- What you are asked to do
Your answer should consist of the lines in the following data that contain "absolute".

- Items listed in a dataset
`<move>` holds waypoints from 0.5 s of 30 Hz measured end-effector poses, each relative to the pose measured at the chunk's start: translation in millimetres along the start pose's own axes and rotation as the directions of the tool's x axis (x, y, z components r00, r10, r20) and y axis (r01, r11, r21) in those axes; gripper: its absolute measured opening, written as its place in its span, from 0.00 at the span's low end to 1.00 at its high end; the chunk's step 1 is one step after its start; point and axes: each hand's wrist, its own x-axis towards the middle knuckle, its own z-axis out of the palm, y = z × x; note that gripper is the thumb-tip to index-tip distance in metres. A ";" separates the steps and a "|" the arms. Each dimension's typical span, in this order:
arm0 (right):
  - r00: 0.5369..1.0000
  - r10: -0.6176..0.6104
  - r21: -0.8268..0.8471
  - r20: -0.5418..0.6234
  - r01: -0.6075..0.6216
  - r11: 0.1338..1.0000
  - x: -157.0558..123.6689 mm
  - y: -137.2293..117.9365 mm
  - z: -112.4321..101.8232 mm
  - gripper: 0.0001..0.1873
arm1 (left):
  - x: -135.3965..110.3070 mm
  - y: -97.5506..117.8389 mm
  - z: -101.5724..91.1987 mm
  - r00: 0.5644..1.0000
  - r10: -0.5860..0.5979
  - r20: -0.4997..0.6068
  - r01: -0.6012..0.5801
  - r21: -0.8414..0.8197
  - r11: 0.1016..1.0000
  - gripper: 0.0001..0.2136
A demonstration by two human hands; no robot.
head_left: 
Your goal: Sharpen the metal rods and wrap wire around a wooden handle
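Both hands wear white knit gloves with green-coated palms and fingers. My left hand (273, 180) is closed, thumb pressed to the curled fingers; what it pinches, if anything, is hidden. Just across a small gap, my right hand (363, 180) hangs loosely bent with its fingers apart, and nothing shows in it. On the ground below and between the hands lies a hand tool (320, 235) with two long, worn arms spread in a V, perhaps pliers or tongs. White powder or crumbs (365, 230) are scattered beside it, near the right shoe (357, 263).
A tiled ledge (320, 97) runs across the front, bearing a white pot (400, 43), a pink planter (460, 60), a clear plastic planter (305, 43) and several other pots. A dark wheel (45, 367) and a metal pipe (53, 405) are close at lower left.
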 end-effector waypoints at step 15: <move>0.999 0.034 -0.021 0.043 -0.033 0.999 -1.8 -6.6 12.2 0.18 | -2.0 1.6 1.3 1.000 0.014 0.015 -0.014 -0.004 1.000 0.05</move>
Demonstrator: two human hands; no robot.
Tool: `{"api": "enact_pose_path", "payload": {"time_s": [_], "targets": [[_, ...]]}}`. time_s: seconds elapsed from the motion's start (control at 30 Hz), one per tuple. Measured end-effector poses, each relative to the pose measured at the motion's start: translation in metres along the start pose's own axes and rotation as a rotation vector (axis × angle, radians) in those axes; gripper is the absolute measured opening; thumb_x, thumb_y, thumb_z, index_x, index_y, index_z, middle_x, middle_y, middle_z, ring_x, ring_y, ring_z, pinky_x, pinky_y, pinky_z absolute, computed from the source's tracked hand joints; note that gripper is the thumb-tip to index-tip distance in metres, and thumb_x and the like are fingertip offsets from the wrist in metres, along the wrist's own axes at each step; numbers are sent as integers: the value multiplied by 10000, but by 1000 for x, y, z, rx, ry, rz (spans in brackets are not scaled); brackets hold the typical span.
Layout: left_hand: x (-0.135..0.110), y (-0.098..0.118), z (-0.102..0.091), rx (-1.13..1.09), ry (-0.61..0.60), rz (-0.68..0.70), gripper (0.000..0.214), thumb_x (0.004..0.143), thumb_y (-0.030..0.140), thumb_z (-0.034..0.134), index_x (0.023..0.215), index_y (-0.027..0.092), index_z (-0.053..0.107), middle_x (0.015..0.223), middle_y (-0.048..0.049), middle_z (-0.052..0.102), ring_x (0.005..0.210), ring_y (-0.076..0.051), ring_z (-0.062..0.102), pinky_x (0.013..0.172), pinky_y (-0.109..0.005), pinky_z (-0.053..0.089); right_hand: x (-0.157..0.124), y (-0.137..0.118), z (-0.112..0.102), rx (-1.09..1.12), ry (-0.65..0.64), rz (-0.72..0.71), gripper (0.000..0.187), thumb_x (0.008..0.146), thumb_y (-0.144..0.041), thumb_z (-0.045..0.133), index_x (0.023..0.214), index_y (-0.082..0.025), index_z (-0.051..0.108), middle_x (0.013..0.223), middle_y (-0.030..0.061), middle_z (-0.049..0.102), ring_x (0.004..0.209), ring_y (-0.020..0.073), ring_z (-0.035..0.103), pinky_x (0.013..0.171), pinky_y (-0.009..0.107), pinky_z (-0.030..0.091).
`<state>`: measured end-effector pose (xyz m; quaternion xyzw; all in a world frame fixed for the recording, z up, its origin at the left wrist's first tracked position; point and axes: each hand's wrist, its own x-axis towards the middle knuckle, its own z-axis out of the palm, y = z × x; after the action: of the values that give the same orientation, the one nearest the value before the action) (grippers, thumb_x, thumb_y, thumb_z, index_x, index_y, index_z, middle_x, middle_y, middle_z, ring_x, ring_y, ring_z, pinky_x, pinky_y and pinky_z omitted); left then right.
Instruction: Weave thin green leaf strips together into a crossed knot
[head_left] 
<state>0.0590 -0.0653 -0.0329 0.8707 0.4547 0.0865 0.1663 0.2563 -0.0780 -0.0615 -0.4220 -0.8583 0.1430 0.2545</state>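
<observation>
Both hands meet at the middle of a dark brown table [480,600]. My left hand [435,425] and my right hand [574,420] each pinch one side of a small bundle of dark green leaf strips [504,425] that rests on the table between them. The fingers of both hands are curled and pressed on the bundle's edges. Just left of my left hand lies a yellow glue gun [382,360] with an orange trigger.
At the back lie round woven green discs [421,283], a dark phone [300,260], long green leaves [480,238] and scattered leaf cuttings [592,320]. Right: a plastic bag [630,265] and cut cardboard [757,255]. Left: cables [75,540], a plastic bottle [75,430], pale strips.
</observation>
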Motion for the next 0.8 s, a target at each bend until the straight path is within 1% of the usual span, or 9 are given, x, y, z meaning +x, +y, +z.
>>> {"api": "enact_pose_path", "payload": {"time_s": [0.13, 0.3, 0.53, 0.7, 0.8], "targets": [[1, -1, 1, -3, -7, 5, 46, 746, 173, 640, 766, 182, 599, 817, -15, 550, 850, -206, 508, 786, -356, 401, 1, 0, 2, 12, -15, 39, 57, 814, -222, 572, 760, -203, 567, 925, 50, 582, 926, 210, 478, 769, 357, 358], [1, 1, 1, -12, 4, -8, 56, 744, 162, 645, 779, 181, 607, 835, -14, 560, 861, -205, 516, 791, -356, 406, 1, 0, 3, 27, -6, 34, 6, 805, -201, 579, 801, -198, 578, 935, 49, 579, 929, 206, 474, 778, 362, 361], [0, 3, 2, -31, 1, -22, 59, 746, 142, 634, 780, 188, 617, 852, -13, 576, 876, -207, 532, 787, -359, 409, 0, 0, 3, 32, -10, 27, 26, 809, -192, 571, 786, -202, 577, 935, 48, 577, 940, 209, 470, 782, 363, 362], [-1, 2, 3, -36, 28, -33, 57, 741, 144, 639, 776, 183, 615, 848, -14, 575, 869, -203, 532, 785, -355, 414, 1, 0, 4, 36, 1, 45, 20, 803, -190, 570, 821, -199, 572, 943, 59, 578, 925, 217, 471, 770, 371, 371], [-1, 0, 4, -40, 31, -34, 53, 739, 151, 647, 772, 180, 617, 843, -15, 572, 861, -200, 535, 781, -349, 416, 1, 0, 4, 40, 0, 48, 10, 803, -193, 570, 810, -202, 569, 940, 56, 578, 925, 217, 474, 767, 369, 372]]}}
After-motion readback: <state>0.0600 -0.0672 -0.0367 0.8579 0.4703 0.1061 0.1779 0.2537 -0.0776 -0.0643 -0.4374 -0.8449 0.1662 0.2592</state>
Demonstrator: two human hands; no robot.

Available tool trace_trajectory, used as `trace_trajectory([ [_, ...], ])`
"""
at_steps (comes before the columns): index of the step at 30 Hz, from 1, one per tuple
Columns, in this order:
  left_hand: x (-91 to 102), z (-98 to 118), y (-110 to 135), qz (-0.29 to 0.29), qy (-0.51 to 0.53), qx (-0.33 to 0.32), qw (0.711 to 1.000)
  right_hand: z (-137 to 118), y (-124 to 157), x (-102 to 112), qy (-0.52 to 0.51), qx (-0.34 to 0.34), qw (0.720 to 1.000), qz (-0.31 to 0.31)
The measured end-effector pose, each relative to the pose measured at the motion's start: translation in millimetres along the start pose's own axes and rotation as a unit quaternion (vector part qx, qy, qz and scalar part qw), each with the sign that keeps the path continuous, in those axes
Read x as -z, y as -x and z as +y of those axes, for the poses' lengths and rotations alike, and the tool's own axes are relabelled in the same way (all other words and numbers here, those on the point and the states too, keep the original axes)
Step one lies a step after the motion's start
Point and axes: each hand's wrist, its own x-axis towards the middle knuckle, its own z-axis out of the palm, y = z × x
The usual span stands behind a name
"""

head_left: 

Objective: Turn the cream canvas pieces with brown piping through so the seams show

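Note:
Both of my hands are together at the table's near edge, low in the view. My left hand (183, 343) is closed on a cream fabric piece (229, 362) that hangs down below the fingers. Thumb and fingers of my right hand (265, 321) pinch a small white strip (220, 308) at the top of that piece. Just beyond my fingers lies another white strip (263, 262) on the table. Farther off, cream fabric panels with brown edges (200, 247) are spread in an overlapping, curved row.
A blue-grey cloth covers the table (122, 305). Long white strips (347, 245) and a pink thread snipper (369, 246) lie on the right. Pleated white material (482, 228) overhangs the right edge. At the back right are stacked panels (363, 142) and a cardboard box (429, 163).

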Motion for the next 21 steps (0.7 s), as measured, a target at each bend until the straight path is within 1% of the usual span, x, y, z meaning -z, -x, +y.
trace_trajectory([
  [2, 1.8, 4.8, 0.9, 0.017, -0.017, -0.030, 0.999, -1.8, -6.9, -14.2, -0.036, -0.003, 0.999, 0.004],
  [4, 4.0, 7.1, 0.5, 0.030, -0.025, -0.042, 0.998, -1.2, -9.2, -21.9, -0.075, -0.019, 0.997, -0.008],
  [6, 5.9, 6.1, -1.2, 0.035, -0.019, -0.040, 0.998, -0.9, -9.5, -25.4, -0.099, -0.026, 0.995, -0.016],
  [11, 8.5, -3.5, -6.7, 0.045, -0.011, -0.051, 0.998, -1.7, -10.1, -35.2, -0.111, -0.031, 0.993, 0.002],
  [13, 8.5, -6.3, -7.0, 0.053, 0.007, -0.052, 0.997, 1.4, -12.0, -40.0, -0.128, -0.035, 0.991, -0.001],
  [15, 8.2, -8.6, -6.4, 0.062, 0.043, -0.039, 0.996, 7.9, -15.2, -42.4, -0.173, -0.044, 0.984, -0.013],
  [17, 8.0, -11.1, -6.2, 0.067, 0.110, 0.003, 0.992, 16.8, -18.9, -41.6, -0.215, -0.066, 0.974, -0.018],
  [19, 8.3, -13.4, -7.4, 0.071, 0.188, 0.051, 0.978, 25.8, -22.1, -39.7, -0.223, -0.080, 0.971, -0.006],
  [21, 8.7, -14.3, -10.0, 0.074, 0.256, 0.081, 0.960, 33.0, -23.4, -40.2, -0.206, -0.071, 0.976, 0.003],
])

- Response to this task
`<move>` holds waypoints from 0.5 s of 30 Hz measured end-effector poses, each relative to the pose measured at the chunk's start: translation in millimetres along the start pose's own axes and rotation as the directions of the tool's x axis (x, y, z components r00, r10, r20) and y axis (r01, r11, r21) in those axes; gripper: its absolute measured opening, written as its place in its span, from 0.00 at the span's low end to 1.00 at its high end; the chunk's step 1 is one step after its start; point and axes: each hand's wrist, its own x-axis towards the middle knuckle, its own z-axis out of the palm, y = z × x; note that gripper is the thumb-tip to index-tip distance in metres. A ";" separates the steps and a "|" the arms. Each dimension's typical span, in this order:
Tool: `{"api": "enact_pose_path", "payload": {"time_s": [_], "targets": [[_, ...]]}}`. time_s: seconds elapsed from the motion's start (control at 30 Hz), one per tuple. Measured end-effector poses, each relative to the pose measured at the motion's start: translation in metres along the start pose's own axes and rotation as a rotation vector (axis × angle, radians) in those axes; gripper is the absolute measured opening; thumb_x, thumb_y, thumb_z, index_x, index_y, index_z, middle_x, middle_y, middle_z, ring_x, ring_y, ring_z, pinky_x, pinky_y, pinky_z absolute, computed from the source's tracked hand joints; note that gripper is the thumb-tip to index-tip distance in metres, and thumb_x and the like are fingertip offsets from the wrist in metres, along the wrist's own axes at each step; numbers are sent as integers: the value multiplied by 10000, but by 1000 for x, y, z, rx, ry, rz (spans in brackets are not scaled); brackets hold the typical span.

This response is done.